Prelims Practice Questions
Practice Questions for UPSC
Prelims Practice Questions
- Statement 1: India has a national institute for sports administration.
- Statement 2: The Indian Sports Authority is plagued by inadequate professional training for administrators.
- Statement 3: Coordination between the Centre and state sports departments is robust and effective.
Which of the above statements is/are correct?
- Statement 1: Standardized benchmarks for sports management are necessary.
- Statement 2: Sports administration training should be included in the IAS curriculum.
- Statement 3: Annual budgets for state sports departments should be drastically reduced.
Which of the above statements is/are correct?
Frequently Asked Questions
What are the main systemic issues in Indian sports governance highlighted by the Abhinav Bindra-led task force?
The task force identified chronic understaffing, absence of professional sports administrators, and outdated institutional capacities as key issues.
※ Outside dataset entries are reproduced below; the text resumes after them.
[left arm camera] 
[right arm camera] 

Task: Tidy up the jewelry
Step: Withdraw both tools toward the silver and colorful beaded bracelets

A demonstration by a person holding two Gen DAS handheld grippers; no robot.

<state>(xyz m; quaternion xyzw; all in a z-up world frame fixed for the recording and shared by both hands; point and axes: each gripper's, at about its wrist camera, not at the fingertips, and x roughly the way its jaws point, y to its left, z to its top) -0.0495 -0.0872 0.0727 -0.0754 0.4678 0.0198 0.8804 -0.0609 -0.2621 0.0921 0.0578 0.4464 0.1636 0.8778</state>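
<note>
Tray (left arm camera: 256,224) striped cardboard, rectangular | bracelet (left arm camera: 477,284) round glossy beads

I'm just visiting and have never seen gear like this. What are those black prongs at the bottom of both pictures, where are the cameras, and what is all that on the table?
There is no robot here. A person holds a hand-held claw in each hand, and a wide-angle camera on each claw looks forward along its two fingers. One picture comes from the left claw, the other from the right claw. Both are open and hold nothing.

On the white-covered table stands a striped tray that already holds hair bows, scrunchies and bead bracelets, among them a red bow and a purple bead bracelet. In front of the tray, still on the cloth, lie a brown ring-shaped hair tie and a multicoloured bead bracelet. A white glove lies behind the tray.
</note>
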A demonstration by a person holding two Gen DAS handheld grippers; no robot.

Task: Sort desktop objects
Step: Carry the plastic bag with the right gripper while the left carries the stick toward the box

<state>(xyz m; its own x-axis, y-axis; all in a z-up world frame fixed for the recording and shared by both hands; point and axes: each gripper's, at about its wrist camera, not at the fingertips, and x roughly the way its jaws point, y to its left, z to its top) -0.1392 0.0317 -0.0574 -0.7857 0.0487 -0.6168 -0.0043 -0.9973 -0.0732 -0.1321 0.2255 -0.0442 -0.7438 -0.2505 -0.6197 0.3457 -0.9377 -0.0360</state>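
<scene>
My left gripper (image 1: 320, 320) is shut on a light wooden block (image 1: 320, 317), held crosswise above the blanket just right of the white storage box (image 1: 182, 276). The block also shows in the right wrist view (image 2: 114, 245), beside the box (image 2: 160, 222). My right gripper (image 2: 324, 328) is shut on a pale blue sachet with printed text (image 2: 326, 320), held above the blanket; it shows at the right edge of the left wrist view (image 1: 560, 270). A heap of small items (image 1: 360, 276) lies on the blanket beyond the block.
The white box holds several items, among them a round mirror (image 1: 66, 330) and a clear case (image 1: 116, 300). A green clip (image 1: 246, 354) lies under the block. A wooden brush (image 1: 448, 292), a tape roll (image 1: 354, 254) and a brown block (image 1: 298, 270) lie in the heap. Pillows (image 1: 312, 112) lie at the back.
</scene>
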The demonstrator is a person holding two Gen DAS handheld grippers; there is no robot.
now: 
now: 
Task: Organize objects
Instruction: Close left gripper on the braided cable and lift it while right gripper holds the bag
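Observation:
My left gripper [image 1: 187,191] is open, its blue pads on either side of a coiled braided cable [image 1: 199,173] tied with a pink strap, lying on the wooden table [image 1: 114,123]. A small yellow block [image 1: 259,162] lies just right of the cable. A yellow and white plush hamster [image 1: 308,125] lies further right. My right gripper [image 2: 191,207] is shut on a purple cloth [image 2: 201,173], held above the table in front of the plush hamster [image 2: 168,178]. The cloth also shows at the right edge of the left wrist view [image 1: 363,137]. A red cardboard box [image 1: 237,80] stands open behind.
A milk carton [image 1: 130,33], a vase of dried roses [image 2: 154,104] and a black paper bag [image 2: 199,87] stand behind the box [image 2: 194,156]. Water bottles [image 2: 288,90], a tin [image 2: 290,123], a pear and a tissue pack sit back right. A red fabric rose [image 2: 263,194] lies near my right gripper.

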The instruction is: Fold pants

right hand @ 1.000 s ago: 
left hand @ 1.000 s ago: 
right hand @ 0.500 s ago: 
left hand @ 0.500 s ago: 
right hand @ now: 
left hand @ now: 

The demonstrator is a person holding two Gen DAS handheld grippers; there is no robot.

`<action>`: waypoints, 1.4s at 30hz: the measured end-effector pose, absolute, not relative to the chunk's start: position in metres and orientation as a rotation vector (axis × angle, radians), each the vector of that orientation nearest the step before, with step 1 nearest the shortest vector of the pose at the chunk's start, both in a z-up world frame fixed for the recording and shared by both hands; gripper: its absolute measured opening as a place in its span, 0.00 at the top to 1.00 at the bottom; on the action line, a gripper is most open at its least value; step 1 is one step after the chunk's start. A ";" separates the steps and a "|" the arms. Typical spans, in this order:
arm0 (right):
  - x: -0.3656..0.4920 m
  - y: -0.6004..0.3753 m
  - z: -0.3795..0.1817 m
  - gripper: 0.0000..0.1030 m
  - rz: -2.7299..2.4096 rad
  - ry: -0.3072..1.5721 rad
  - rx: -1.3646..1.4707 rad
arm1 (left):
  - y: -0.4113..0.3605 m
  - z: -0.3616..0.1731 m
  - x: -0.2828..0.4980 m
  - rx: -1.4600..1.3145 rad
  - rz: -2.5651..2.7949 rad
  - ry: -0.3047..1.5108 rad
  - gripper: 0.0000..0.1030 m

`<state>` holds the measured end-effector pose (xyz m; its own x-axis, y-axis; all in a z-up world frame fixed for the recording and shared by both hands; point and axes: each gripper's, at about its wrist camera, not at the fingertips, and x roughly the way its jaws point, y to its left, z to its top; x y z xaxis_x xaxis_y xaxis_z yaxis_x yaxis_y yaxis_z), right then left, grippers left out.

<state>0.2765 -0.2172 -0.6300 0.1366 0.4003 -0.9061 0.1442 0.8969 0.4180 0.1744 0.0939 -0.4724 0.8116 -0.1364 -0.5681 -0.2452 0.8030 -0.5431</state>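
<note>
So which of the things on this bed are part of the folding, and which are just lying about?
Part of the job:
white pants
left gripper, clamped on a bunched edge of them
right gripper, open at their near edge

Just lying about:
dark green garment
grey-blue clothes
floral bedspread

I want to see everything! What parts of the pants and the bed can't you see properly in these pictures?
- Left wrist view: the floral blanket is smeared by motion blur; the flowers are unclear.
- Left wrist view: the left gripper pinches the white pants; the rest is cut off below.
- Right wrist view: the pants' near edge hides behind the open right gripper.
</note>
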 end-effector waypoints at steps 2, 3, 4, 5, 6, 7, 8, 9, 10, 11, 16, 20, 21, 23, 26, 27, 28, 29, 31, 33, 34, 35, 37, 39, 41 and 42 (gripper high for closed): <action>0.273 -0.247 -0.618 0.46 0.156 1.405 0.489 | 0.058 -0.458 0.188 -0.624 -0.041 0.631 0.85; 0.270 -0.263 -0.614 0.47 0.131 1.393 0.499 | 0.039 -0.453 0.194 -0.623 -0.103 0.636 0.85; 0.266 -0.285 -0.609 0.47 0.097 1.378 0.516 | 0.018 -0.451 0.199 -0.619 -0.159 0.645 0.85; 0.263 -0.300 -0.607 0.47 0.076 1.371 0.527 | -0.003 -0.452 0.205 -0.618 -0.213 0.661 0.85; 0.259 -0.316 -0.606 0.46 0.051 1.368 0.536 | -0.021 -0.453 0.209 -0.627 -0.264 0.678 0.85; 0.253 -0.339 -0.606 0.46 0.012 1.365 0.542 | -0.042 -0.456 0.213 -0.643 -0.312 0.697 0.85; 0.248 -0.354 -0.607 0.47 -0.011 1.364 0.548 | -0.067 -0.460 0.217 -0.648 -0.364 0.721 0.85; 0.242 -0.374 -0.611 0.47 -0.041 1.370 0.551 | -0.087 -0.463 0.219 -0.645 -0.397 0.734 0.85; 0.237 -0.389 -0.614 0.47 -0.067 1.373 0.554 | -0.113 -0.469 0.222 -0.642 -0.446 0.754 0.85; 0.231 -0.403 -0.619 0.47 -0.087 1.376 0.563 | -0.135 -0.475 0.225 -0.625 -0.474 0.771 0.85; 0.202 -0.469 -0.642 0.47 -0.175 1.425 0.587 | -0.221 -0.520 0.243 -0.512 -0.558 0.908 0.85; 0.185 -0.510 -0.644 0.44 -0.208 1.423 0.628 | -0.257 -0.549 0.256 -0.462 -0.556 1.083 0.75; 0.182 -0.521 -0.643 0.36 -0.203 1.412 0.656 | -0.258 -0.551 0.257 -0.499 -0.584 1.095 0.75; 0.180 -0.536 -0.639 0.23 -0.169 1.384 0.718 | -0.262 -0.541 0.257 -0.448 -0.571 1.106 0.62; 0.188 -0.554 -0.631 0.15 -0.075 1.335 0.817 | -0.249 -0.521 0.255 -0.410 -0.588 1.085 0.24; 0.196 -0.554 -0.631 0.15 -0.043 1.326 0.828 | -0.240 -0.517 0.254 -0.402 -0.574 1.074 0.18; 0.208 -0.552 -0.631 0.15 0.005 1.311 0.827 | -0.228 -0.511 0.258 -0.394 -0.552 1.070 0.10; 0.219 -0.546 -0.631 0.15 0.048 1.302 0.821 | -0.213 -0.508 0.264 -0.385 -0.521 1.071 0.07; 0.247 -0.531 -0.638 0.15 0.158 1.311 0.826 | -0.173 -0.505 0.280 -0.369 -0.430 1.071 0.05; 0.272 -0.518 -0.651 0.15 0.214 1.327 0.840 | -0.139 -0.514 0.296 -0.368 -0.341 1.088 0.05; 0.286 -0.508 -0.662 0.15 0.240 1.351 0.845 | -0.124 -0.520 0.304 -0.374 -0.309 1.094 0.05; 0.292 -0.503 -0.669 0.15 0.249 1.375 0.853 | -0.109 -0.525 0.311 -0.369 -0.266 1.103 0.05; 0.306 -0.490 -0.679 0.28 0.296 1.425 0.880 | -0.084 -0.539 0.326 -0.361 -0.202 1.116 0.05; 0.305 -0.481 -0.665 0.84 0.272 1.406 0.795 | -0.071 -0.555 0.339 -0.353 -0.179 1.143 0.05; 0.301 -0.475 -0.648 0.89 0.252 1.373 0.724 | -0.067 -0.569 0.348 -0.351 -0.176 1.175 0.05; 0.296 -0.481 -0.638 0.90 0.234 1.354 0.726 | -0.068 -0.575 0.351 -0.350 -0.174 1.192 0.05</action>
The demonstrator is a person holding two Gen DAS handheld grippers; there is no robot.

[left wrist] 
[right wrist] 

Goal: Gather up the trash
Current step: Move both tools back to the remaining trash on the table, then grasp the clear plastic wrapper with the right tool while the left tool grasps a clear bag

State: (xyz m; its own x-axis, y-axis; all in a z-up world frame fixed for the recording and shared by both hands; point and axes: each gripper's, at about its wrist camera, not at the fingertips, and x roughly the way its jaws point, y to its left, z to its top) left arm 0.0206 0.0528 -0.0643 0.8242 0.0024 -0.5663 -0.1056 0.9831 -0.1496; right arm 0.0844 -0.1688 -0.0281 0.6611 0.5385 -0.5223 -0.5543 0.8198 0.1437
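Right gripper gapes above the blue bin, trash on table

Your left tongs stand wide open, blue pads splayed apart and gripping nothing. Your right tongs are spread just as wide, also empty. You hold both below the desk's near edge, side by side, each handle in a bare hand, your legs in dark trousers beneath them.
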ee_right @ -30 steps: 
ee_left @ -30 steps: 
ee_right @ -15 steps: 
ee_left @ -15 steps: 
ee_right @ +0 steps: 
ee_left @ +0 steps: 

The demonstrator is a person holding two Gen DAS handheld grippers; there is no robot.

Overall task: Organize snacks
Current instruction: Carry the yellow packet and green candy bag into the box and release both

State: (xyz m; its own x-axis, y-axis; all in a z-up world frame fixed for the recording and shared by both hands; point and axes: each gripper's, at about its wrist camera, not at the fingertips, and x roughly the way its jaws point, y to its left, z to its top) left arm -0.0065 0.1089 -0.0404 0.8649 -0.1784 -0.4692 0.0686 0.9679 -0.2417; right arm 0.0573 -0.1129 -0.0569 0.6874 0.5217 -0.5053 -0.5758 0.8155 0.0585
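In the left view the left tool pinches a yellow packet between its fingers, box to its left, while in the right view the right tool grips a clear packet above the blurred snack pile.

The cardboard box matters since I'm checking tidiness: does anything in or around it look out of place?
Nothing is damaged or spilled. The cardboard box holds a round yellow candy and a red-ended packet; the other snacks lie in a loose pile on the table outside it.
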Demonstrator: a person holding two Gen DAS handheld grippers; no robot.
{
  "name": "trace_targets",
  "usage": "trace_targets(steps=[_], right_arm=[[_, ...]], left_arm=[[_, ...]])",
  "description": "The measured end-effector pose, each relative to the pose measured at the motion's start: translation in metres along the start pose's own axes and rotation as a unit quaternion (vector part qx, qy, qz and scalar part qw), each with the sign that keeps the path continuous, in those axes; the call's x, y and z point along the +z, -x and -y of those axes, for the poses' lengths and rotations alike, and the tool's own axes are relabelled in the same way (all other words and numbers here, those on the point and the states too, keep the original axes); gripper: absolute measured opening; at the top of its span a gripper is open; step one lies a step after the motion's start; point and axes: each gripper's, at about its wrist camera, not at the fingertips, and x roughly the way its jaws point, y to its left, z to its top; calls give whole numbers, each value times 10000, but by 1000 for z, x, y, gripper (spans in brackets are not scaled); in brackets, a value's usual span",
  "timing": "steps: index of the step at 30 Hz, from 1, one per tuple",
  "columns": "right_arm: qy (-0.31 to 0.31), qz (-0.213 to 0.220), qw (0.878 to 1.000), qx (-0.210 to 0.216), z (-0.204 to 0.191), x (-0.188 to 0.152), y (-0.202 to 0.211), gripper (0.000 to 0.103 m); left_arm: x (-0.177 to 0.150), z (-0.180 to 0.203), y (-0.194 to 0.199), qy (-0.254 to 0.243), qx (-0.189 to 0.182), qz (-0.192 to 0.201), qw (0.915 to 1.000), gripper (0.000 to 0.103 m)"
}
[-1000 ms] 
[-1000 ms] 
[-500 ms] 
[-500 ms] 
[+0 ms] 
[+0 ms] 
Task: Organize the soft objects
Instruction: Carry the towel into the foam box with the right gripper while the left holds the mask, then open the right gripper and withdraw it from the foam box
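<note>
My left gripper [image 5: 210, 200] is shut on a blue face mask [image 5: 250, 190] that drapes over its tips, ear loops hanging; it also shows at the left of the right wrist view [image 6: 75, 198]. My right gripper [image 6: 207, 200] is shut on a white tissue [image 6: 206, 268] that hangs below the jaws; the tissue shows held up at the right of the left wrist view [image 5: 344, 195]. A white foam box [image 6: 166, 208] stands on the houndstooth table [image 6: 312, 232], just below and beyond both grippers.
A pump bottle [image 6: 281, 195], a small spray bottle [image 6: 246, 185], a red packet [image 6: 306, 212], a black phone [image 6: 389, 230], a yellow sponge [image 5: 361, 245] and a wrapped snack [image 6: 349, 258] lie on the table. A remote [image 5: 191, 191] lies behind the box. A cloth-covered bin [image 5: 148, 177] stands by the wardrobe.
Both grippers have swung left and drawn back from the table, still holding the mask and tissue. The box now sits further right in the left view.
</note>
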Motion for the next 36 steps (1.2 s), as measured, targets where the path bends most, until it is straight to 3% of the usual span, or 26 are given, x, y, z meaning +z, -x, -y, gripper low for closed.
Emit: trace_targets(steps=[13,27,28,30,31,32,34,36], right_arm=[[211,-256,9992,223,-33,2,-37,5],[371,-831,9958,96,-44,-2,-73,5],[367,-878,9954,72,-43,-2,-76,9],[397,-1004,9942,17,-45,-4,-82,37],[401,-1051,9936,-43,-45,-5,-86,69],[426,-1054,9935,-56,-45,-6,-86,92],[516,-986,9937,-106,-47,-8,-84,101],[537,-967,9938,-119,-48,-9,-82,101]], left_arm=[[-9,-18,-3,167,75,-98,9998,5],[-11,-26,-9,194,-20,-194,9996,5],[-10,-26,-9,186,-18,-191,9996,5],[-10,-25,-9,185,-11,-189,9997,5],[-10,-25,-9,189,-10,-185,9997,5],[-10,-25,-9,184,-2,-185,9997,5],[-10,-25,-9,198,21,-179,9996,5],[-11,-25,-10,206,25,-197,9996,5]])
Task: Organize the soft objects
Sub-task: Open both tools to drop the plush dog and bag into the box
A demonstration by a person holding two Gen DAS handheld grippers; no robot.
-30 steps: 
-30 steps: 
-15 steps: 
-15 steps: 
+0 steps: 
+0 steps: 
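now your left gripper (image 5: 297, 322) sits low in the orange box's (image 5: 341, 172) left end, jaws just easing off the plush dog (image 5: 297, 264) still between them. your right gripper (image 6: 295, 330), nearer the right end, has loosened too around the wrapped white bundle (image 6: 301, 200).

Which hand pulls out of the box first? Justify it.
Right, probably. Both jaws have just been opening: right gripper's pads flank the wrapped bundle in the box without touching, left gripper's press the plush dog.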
Moreover, it highlighted a lack of a national institute for sports administration and the reliance on generalist civil servants, which has resulted in a disorganized and ineffective governance system.
How does India's approach to sports governance compare with Australia's model as discussed in the article?
Australia's model emphasizes a structured professional framework through institutions like the Australian Institute of Sport, which has established accredited training for sports administrators. In contrast, India's approach is seen as patchy, lacking consistency, and failing to institutionalize capacity-building necessary for sustainable sports development.
What recommendations did the Bindra-led task force make to improve sports governance in India?
The task force recommended establishing a National Council for Sports Education and Capacity Building to standardize training and professionalize governance. Other suggestions include the introduction of sports administration into the IAS curriculum and creating dual career pathways for athletes, which aim to enhance the overall management of sports in India.
What is the significance of addressing the political factors in sports governance according to the Bindra report?
The Bindra report emphasizes that technical fixes alone cannot resolve governance issues, as entrenched political patronage within National Sports Federations obstructs professional reforms. Addressing the political dimensions is crucial to foster a meritocratic culture and combat issues like corruption within sports organizations.
What challenges faced by state sports departments were highlighted in the article?
State sports departments suffer from underfunding and minimal staffing, creating barriers to implementing national initiatives like the Khelo India Scheme. The report pointed out that these departments are often overlooked, which contributes to a lack of coordination and inefficacy in executing sports governance at the state level.